This post will cover configuring the vCenter and VUM databases (using SQL Server 2008 R2), and the vCenter DSN. This must be done prior to starting the vCenter installation, as one of the first prompts is selecting the vCenter DSN, which must be tied back to a database in SQL server.
Let's get started creating the vCenter and VUM databases, then the vCenter DSN.
1. On your vCenter server you must install the appropriate SQL Native Client. The ODBC configuration uses the Native Client to communicate back to your SQL server. Since vCenter requires a 64-bit server you need the 64-bit native SQL client. If you followed my blog post here to create a SQL 2008 R2 SP2 slipstream media, you can find the SP2 native client at this path: \SP\1033_enu_lp\x64\setup\x64\sqlncli.msi.Or if you didn't make slipstreamed media you can download the 64-bit Microsoft SQL Server 2008 R2 SP2 native client from here.
2. Install the SQL Server 2008 R2 native client on your vCenter server using all default values.

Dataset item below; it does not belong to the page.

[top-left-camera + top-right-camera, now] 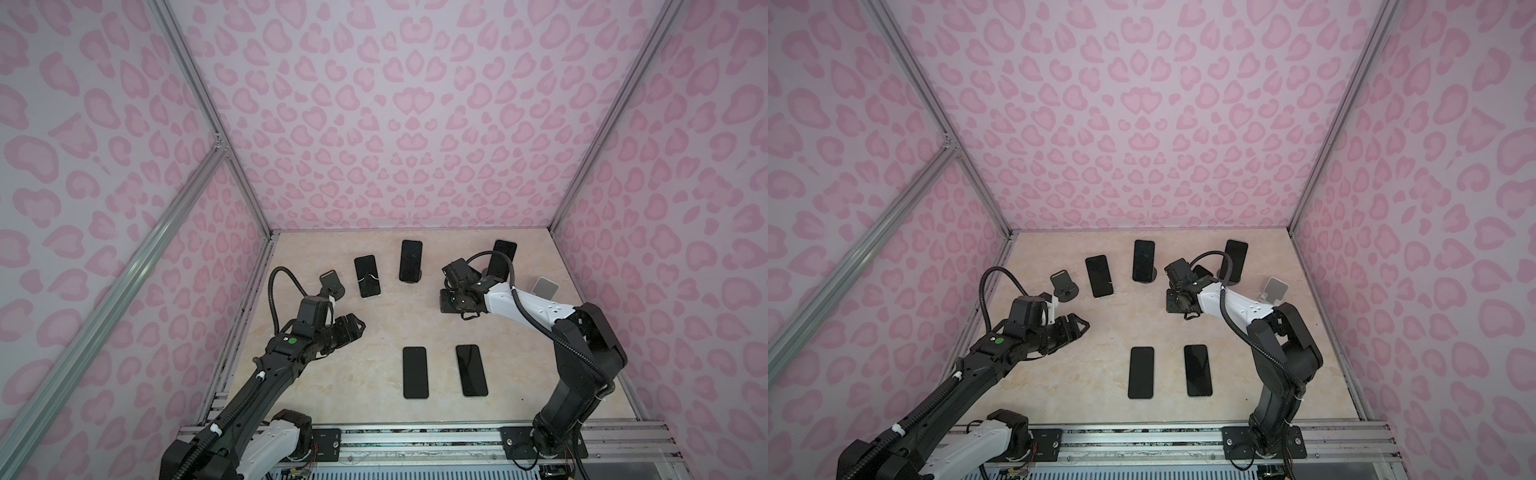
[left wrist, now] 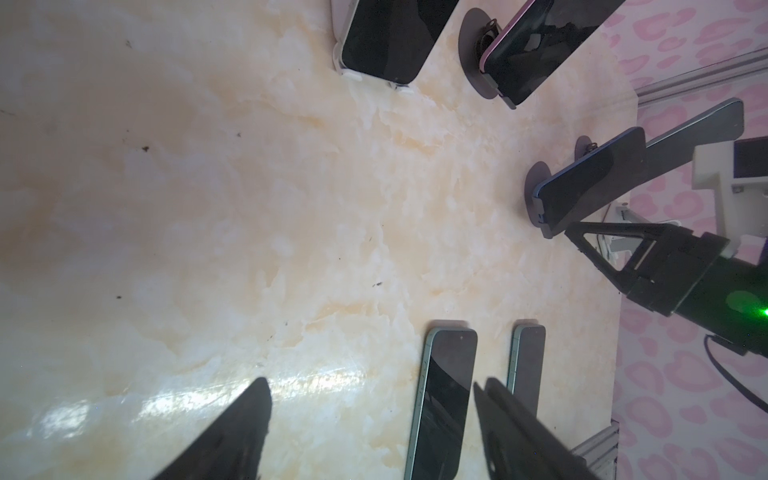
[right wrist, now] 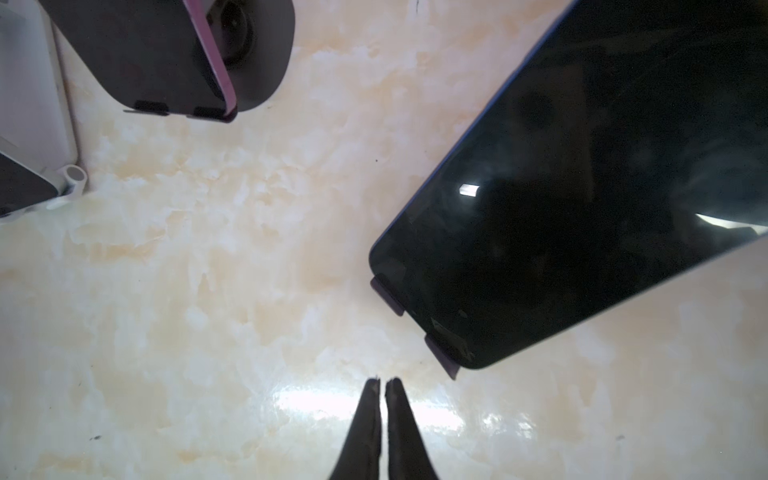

3. On your SQL 2008 R2 server you need to create the vCenter and VUM databases. I've included a sample script below that does the trick. Of course you will need to modify the vCenter service account name, database names and paths to suit your environment.
Cut and paste the script into SQL Server Management Studio and execute it. If you use the same service account here as you did for the SSO installation you can either comment out the CREATE LOGIN statement below, or just ignore the warning when you run the script since the login already exists. No harm done trying to add a login that already exists.
----
/* Creates vCenter server and VUM databases. */
/* Change login name to vCenter service account */
EXEC('CREATE LOGIN [contoso\svc-vctr02-001]FROM WINDOWS')
USE MSDB
EXEC sp_grantdbaccess 'contoso\svc-vctr02-001'
EXEC sp_addrolemember db_owner, 'contoso\svc-vctr02-001'
USE master
create database "D001-vCenter Server"
on
( name = 'D001-vCenter Server',
filename = 'K:\Microsoft SQL Server\MSSQL\Data\D001-vCenter_Server.mdf',
size = 10000MB,
filegrowth = 1000MB )
log on
( name = 'D001-vCenter Server log',
filename = 'L:\Microsoft SQL Server\MSSQL\Data\Logs\D001-vCenter_Server.ldf',
size = 200MB,
filegrowth = 20MB )
COLLATE SQL_Latin1_General_CP1_CI_AS;
create database "D001-vCenter VUM"
on
( name = 'D001-vCenter VUM',
filename = 'K:\Microsoft SQL Server\MSSQL\Data\D001-vCenter_VUM.mdf',
size = 250MB,
filegrowth = 25MB )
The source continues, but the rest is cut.